Previous studies have used models like neural networks, which can be prone to over-fitting on small datasets and can become computationally expensive and inefficient3. To address these limitations, we focus on traditional machine learning algorithms such as decision trees, random forests, support vector machines, and KNeighborsRegressor. These models are more appropriate for our dataset size. 

Our research emphasizes fair results by analyzing the statistical characteristics of the dataset. Unlike other studies4, which often overlook analysis of crucial factors to predict dropout rates, such as attendance, our analysis delves deeper into the strongest predictors of dropout rates. This approach allows us to identify whether addressing these predictors could simultaneously mitigate multiple issues. For example, factors like attendance rates are intuitive and emerge as significant predictors of dropout rates. By conducting a second level analysis of predictors of attendance rates, and understanding the underlying causes such as socioeconomic background, health issues, it becomes possible to see how they can jointly affect multiple layers of behavior such as attendance and dropout rates. Strategies to mitigate such factors provide a more holistic approach at the school level for improving student engagement, attendance and dropout rates5

Results 

Random Forest Regressor The results show this model to be quite strong. The feature importance reveals that attributes such as Att_Rate, Minority, %Minority, and %At Risk have the highest impact on the model’s predictions. This indicates that these features play a crucial role in determining dropout rates.

Given the strong performance of the RandomForestRegressor, evidenced by its relatively low RMSE, and its high R² value, I decided to inspect the individual decision trees within the ensemble. This inspection allows me to visualize and understand the decision-making process at each node of the trees, revealing patterns and relationships that might not be immediately apparent from the overall feature importance scores. For instance, examining certain thresholds for features like Att_Rate or %Minority can provide a clearer picture of the dynamics driving dropout rates. 

The features selected for the model, such as Attendance Rate (Att_Rate) and Percentage Minority (%Minority), were chosen based on their established relevance in predicting high school dropout rates, as supported by prior studies and the dataset’s statistical characteristics.

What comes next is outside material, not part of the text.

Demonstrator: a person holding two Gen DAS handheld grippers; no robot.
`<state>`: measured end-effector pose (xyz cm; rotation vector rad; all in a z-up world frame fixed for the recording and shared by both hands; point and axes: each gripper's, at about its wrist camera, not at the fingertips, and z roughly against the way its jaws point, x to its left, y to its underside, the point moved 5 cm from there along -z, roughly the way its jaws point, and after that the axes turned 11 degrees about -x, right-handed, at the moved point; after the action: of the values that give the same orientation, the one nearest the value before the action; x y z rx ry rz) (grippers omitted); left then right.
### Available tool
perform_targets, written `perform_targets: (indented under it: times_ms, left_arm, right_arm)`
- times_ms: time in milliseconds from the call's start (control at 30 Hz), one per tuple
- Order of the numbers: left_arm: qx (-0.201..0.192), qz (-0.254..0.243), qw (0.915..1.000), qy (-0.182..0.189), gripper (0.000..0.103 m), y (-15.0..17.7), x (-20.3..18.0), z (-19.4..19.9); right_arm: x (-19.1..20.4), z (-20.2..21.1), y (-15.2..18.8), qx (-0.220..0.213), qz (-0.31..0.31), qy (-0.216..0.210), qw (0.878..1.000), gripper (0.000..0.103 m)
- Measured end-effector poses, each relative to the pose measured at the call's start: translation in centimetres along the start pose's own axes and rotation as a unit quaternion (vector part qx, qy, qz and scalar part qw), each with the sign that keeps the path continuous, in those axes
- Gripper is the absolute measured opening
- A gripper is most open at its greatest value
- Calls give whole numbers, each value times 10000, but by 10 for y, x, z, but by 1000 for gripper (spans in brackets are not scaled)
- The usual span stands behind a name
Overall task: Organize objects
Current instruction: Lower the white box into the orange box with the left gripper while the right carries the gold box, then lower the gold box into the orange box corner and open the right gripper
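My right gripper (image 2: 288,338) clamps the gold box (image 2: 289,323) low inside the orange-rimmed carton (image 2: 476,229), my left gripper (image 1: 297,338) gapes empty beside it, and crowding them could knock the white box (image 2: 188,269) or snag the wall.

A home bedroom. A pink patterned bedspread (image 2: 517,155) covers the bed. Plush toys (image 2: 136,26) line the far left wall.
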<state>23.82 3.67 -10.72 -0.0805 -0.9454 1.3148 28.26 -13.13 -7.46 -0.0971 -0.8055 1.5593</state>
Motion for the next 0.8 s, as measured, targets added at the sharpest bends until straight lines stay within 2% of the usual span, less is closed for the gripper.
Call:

Attendance Rate is a direct indicator of school engagement and student presence, while %Minority often reflects broader socio-economic factors that influence educational opportunities and outcomes.  These features were further validated during the modeling process, particularly through the Random Forest model, which achieved high evaluation metrics. 

Figure 1: Root Node Split at %Minority: Starting Point in Dropout Rate  RandomForestTree 

In Figure 1, the root node splits the data based on the “%Minority” feature. If the condition “%Minority <= 0.612″ is true for a particular school, it follows one branch; if false, it follows the other. The next decision point is based on the “Enrollment 9_12” feature, indicating that the model considers the enrollment size of the school as the next most informative factor after the minority percentage in predicting high school dropout rates. Other important features include Attendance Rate (Att_Rate), Percentage Limited English Proficiency (% LEP), Average ACT score (Avg_ACT), and Percentage of staff that are teachers (%Tchr). 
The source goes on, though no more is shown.